Data for the task: Begin
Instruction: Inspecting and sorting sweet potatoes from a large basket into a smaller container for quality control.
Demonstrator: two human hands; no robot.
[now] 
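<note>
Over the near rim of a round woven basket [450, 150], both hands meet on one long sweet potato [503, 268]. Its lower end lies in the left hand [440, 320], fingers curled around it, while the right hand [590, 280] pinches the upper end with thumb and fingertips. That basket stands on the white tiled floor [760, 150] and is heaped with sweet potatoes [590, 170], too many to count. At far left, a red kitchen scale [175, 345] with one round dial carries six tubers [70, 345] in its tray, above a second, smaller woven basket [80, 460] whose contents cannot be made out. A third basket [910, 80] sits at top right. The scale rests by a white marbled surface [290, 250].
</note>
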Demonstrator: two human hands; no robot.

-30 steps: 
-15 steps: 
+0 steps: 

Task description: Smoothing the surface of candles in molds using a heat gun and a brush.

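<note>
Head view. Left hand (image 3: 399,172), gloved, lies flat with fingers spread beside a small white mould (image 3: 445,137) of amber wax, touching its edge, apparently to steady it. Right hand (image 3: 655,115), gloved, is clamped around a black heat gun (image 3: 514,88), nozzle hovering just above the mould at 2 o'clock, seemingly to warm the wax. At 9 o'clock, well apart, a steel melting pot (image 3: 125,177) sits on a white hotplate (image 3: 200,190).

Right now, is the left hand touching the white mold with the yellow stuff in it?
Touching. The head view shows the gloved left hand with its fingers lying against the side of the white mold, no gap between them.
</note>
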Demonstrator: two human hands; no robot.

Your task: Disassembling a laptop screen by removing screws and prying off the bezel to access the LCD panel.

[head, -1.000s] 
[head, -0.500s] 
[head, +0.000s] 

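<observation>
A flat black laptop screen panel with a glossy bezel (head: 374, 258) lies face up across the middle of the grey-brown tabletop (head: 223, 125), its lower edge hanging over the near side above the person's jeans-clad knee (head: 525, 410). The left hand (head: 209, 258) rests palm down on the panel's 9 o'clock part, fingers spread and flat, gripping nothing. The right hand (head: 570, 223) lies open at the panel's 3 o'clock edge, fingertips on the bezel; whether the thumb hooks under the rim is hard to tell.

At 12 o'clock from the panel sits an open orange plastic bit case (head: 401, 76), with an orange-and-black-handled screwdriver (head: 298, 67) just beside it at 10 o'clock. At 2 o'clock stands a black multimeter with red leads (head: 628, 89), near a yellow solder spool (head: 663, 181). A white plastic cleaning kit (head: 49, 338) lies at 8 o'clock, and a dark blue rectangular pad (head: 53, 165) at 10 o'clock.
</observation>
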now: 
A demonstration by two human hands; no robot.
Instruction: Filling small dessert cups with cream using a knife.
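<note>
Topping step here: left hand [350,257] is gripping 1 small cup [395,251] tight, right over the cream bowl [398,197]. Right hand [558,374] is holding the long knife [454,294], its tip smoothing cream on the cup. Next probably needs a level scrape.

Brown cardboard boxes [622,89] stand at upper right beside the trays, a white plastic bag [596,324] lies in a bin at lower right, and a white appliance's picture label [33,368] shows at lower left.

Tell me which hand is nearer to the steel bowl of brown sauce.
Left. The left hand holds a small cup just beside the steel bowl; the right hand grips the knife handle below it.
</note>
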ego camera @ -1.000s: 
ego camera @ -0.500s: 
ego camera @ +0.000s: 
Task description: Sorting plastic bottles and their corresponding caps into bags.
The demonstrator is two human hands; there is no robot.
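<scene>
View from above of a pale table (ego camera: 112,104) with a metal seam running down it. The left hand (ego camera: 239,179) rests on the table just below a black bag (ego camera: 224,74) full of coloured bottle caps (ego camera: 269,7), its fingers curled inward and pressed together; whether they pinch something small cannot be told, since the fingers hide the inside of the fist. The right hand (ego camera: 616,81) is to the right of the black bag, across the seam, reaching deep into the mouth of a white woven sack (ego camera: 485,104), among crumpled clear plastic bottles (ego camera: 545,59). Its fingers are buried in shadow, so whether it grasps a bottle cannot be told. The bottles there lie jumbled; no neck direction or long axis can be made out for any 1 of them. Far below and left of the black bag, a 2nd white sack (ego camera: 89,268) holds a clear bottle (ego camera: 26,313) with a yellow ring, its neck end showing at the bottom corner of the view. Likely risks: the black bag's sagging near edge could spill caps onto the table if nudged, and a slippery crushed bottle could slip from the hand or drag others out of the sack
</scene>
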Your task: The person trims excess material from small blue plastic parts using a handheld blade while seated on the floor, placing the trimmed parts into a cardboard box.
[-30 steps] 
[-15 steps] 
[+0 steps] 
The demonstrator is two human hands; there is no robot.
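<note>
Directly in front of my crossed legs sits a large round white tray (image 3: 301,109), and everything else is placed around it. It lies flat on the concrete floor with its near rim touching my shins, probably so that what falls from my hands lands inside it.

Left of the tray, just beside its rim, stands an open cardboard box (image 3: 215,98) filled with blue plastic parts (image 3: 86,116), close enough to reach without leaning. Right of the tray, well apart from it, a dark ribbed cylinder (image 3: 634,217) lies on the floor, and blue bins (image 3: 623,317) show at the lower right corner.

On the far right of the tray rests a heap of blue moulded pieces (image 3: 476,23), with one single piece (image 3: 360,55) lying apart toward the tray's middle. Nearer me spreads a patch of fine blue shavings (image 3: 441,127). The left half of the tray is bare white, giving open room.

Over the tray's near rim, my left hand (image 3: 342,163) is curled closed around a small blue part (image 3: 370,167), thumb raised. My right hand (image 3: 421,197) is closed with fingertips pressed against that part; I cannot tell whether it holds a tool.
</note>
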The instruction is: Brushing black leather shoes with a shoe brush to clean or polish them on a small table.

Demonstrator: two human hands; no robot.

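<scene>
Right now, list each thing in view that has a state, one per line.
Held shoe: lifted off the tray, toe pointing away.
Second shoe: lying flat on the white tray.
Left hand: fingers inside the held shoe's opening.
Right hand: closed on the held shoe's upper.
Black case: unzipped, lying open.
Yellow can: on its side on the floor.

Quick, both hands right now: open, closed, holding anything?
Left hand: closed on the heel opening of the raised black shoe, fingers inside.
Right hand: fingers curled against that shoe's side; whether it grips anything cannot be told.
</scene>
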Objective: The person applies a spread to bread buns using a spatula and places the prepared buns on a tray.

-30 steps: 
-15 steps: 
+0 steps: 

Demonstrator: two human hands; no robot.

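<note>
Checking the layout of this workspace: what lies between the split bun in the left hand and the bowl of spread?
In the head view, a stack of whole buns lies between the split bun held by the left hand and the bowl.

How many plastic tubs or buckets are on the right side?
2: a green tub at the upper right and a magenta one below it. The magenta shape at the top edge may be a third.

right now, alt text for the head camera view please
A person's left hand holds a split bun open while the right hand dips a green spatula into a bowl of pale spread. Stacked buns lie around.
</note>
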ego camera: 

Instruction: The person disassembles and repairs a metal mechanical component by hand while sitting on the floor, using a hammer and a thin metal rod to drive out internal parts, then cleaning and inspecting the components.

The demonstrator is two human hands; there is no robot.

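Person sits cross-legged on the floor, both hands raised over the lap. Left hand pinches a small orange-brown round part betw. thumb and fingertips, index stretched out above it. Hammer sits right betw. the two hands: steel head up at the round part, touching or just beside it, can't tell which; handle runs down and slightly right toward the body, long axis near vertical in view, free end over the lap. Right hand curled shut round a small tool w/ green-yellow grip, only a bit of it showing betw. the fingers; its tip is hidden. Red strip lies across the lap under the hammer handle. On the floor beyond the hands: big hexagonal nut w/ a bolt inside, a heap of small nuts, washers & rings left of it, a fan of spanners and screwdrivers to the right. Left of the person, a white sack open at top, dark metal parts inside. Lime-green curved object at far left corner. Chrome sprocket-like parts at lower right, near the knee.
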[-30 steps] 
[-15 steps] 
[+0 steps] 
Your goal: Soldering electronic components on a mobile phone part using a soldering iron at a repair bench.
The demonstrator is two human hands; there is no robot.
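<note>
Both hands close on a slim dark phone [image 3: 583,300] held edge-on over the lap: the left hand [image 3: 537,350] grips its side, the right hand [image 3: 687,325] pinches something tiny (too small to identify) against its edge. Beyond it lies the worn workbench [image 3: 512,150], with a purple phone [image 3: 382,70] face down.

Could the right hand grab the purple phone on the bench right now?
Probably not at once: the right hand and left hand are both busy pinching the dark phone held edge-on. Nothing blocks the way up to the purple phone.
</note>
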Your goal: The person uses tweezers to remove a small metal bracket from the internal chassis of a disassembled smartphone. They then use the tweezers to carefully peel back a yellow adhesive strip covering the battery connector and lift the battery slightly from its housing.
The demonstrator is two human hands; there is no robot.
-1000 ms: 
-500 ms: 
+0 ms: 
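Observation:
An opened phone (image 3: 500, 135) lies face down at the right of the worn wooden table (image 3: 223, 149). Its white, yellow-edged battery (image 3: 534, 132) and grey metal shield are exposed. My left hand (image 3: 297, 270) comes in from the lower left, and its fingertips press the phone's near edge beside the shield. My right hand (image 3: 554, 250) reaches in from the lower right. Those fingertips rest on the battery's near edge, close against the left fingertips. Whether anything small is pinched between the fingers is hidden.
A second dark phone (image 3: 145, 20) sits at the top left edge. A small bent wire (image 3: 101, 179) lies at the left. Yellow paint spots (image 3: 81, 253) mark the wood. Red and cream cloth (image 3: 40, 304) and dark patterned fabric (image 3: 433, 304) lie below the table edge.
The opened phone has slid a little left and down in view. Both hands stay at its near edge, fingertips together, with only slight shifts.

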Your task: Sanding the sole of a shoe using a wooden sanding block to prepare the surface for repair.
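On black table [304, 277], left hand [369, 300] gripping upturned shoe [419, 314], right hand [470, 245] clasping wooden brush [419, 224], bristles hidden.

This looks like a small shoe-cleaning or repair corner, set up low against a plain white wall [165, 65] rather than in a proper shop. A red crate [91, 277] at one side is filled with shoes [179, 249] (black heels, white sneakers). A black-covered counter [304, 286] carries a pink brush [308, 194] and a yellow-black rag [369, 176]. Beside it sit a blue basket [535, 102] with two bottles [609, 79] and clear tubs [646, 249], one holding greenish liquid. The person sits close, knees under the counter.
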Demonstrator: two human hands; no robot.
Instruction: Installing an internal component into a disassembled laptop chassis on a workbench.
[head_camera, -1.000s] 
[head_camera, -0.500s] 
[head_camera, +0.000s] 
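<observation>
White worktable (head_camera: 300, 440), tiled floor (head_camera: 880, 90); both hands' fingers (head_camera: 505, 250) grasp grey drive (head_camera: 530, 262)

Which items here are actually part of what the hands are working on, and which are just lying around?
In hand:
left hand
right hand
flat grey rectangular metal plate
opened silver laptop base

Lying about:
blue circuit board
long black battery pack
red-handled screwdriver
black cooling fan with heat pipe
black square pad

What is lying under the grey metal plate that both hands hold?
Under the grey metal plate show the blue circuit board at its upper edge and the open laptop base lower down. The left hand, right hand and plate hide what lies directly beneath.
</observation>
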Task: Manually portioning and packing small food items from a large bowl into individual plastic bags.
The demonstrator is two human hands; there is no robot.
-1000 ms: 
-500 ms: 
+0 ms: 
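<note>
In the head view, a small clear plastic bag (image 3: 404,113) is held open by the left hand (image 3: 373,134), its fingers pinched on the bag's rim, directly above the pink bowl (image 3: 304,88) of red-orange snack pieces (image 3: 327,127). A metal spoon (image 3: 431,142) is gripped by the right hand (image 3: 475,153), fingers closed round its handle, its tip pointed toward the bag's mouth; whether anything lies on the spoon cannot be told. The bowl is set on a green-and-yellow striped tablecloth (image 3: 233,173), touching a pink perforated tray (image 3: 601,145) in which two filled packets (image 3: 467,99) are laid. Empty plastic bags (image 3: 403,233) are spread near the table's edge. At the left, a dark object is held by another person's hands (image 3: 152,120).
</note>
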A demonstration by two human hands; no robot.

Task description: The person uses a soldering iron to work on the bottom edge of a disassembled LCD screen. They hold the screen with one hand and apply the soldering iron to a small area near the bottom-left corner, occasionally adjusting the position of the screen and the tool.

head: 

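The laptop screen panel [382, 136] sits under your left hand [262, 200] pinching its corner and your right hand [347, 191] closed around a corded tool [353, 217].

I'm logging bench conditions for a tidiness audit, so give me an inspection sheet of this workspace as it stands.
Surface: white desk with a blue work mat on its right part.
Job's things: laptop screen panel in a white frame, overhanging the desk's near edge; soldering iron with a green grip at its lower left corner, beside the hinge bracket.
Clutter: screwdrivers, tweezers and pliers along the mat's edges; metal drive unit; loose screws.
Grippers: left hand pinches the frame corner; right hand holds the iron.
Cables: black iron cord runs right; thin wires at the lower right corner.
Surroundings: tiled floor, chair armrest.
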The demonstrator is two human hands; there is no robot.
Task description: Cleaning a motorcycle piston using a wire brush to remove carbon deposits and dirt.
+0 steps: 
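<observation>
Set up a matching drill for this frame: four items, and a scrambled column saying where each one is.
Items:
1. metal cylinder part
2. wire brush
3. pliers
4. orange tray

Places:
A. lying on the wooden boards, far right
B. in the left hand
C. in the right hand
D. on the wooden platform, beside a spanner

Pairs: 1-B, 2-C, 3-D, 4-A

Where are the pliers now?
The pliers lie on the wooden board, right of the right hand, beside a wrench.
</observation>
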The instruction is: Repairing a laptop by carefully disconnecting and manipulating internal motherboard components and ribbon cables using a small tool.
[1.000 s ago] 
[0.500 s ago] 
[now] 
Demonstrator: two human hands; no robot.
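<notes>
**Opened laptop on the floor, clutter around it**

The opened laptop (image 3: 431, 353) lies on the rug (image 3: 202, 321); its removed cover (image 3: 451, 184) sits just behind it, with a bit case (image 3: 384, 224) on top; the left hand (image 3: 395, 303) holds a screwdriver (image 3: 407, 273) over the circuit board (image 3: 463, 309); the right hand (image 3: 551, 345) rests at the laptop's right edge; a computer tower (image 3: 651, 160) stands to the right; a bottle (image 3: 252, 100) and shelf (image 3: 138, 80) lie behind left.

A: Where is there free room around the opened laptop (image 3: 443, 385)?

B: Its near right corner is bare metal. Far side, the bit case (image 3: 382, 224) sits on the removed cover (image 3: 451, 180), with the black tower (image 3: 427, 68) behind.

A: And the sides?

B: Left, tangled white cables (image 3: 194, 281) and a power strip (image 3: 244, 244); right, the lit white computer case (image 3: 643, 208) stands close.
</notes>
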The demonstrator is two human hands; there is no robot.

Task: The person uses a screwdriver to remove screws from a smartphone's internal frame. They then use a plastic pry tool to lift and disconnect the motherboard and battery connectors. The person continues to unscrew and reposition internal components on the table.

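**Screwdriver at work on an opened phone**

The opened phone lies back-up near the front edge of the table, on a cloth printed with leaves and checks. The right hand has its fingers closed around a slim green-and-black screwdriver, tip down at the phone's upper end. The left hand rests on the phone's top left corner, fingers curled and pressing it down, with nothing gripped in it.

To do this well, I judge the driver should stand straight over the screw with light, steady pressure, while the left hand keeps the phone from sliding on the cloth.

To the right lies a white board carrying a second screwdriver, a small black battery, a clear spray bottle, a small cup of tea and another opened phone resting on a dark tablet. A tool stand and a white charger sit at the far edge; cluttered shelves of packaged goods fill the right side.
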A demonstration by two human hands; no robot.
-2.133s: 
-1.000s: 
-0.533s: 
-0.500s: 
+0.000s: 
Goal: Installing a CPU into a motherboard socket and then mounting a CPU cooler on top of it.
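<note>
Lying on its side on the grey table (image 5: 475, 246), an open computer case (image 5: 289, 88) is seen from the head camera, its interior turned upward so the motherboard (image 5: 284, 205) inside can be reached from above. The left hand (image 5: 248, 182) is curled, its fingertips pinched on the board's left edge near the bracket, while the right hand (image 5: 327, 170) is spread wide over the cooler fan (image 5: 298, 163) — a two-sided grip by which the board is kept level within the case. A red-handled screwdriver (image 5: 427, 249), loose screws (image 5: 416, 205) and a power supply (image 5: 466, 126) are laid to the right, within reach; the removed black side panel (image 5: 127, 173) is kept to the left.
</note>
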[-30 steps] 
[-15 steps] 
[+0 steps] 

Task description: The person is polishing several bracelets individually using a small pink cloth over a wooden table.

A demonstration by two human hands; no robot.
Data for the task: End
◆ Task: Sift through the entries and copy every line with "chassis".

◆ Worked solution:
Your goal: The person uses tweezers to remove a small metal bracket from the internal chassis of a disassembled smartphone. They then use the tweezers to carefully peel back a yellow adhesive strip covering the battery connector and lift the battery slightly from its housing.
Instruction: Installing an internal component into a disassembled laptop chassis on a workbench.

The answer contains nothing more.